Buczkowski knows that the onus will be on his front office team to put on a memorable showcase for what is expected to be a full house next week. “I would venture to guess that there will be at least 20 to 25 executives involved in baseball that will be here and who will have attended both of the events, the one back in 1988 and now this one,” he said. “I have told our staff that I want to hear from these people ‘We came to Buffalo and it was a great experience again. The ballpark still looks great, it still feels great, they have great fan support, and it’s still a great venue.’ Even though we’re now one of the oldest ballparks, this is still a great place to be.”

Back in 1988, in addition to the ESPN production crew, the Bisons welcomed national writers from USA Today, the New York Times, and daily newspapers in neighboring major league cities. While the buzz this time around will be somewhat more muted, Bisons public relations director Brad Bisbing expects a full house in the press box, including out-of-town media outlets. He and his staff will tend not only to interview requests and the more elaborate series of events that will span three full days here in Buffalo, but also to the myriad tasks that deal with the live-cast on the website, and live tweeting and blogging. “We didn’t have these sort of things back in the day,” said Buczkowski. Director of entertainment Matt Lasota and his crew, who already have produced many memorable video and musical vignettes this year as part of the game-day experience, has revealed that there will be great things to watch and experience both on the HD board and on the field to help entertain the fans.

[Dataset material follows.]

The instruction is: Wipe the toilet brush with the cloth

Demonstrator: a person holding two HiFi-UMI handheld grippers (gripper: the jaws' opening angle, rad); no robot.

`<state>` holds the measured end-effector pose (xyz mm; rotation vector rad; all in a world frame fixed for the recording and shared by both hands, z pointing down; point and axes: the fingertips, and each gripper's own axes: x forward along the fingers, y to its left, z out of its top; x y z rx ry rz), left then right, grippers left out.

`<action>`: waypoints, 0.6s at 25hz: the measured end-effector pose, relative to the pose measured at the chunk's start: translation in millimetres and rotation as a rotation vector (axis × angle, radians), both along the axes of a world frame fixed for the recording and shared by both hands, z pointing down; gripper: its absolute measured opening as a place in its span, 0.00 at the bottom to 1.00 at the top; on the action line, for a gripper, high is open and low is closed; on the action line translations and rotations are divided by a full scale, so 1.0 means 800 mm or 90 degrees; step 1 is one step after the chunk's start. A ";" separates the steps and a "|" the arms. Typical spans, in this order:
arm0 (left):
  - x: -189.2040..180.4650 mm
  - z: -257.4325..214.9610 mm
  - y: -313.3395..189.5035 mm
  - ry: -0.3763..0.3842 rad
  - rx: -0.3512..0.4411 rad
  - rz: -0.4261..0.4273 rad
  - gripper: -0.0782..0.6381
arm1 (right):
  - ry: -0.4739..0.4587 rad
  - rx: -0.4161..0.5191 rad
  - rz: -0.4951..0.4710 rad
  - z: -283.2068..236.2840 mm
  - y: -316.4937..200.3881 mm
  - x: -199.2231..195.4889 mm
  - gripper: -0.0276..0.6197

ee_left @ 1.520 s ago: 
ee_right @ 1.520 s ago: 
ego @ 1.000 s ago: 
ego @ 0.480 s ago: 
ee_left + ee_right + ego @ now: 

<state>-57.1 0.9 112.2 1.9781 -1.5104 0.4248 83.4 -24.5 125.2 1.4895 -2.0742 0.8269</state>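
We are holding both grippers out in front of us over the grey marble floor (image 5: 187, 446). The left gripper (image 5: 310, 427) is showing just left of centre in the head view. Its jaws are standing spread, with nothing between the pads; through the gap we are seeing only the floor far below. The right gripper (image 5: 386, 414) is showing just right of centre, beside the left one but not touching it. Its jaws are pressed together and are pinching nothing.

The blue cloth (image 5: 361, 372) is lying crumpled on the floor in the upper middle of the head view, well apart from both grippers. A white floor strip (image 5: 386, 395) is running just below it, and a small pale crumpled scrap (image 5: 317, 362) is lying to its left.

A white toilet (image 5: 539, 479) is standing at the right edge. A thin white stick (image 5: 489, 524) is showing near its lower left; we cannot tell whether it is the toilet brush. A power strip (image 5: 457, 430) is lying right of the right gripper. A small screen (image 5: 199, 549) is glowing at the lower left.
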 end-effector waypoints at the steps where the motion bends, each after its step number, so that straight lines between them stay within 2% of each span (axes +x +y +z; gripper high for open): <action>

Buczkowski will be glad to welcome the minor league baseball world to Buffalo, but has fingers crossed that all will go off without a hitch. “When we did the first one, I said, ‘Boy, I’m glad I’ll never have to do one of these again.’ Yet here we are. I think this is the appropriate place for this game. This is where it all started…And I’m sure it will be a big success.”

Buczkowski then added one more promise: “I can assure you I will not be around here for the 50th.”